→ **TASK**: Each line of the data below holding the word "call" must be copied.

→ **INFORMATION SUPPLIED**:
* * * * * * * * *
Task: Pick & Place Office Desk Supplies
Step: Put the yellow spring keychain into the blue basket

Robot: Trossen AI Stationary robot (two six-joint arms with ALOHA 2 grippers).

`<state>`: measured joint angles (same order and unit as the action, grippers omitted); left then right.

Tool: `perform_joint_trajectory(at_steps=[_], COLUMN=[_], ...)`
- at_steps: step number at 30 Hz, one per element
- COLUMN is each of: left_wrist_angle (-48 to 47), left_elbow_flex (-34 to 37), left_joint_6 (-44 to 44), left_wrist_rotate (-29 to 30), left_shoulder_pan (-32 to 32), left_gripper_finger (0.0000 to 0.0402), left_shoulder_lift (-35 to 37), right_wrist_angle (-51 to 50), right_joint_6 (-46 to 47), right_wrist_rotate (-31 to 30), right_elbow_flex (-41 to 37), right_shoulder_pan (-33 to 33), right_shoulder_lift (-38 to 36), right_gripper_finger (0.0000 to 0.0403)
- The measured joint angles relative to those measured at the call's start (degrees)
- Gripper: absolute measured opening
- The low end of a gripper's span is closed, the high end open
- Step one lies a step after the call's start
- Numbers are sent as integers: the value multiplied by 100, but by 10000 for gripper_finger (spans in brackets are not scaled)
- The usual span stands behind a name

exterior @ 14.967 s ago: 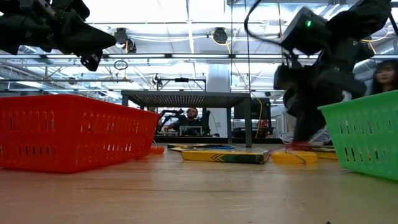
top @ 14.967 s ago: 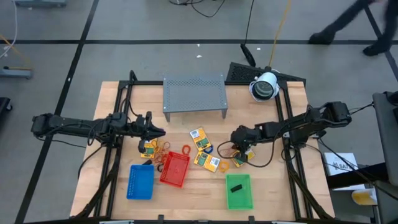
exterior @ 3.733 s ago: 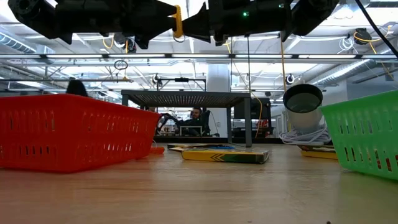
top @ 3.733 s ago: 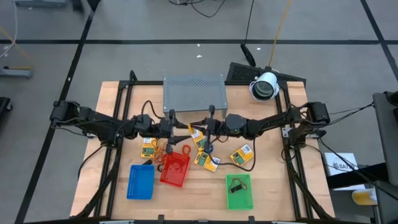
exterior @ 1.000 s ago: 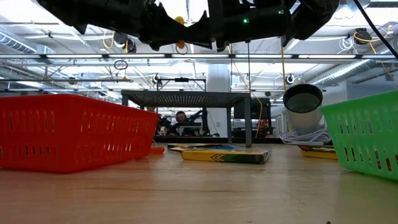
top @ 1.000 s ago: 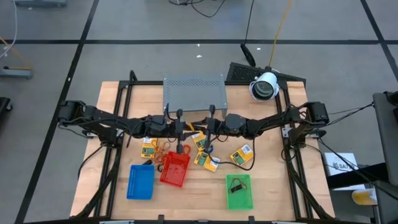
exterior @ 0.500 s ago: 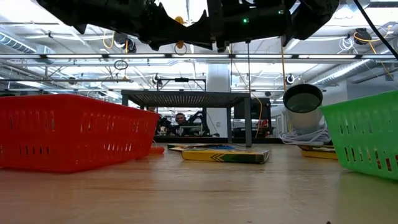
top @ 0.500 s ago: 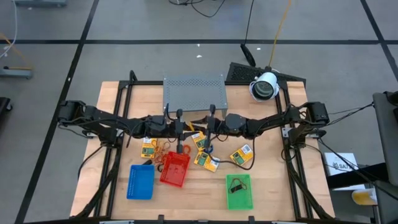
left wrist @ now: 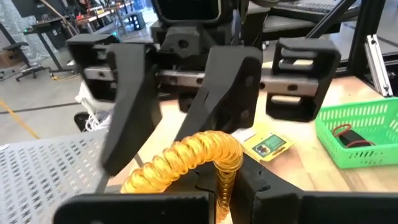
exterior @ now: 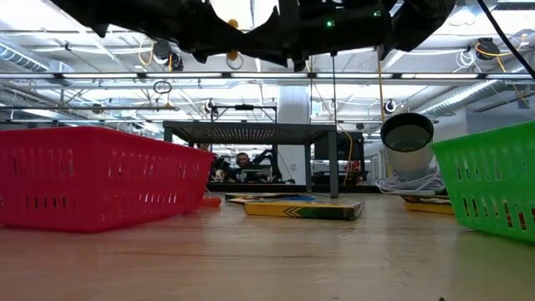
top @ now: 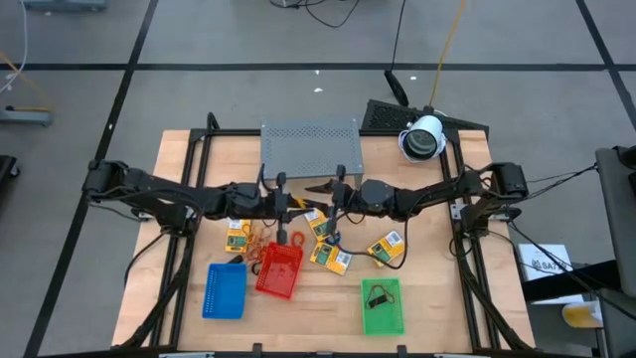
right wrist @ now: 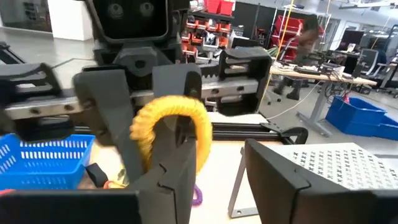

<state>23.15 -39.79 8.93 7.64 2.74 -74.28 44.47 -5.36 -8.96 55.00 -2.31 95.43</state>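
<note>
A yellow coiled band hangs high over the table's middle, where my two grippers meet tip to tip. My left gripper comes from the table's left and is shut on the band. My right gripper comes from the right and stands open; one of its fingers stands just in front of the loop. Whether that finger touches the band I cannot tell. Below them, yellow packets and orange bands lie flat on the wood. My left gripper pinches the yellow coiled band at one stretch of its loop between its two fingertips. The fingers reach out about level from the table's left. The rest of the loop arches beyond the fingers, lifted well clear of the table.
A blue tray, a red tray and a green tray with a dark item stand along the near side. The grey perforated rack stands at the far middle, with a white camera at the far right.
My right gripper has opened and let go of the yellow band; its fingers now stand spread apart. My left gripper has stayed shut on the band, which remains high over the table's middle.
</note>
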Motion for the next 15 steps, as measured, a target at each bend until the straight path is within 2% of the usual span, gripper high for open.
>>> perform_joint_trajectory(at_steps=[9, 15], left_wrist_angle=[-1023, -2323], left_elbow_flex=[0, -4], left_joint_6=[-84, -633], left_wrist_rotate=[163, -54], left_shoulder_pan=[0, 29], left_gripper_finger=[12, 12], left_shoulder_lift=[653, 1248], right_wrist_angle=[-458, -674], right_joint_6=[17, -11], right_wrist_rotate=[169, 102], right_elbow_flex=[-3, -2], right_shoulder_pan=[-22, -48], right_shoulder_lift=[-335, -452], right_gripper_finger=[132, 133])
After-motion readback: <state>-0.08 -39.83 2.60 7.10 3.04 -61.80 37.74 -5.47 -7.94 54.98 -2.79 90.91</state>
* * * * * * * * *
→ **RESPONSE TO THE EXERCISE**:
- The measured joint angles relative to those measured at the call's start (degrees)
- Step one lies a step after the call's start

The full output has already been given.